(What is required): I'd like the data below restated word for word, with the pictures left out.

(Collected material):

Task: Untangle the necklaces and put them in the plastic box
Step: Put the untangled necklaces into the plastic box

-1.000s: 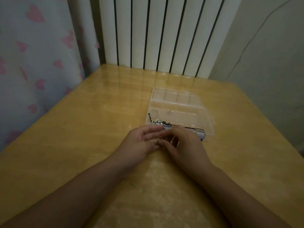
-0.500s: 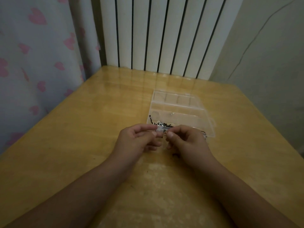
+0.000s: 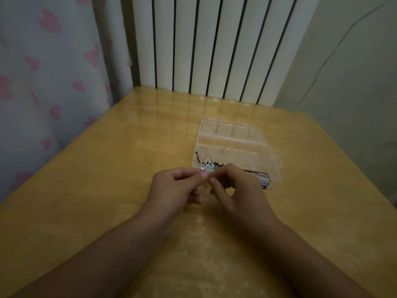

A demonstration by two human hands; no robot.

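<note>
Dim light falls on the glossy yellow wooden table (image 3: 96,190). At frame centre, left hand (image 3: 174,188) and right hand (image 3: 238,188) pinch something tiny I cannot make out. Dark tangled necklaces (image 3: 211,164) lie in the clear plastic compartment box (image 3: 269,147) just behind; tugging could tighten knots or drag it.

item pinched between fingertips (image 3: 206,174) too small to identify
</note>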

(Answer to the exercise):
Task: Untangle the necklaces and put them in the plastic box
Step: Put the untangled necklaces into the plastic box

-1.000s: 
-0.500s: 
+0.000s: 

A demonstration by two human hands; no robot.

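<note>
Dim light falls on the glossy yellow wooden table (image 3: 96,190). At frame centre, left hand (image 3: 174,188) and right hand (image 3: 238,188) pinch something tiny I cannot make out. Dark tangled necklaces (image 3: 211,164) lie in the clear plastic compartment box (image 3: 269,147) just behind; tugging could tighten knots or drag it.

item pinched between fingertips (image 3: 206,174) too small to identify
</note>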

The exercise concludes with this answer.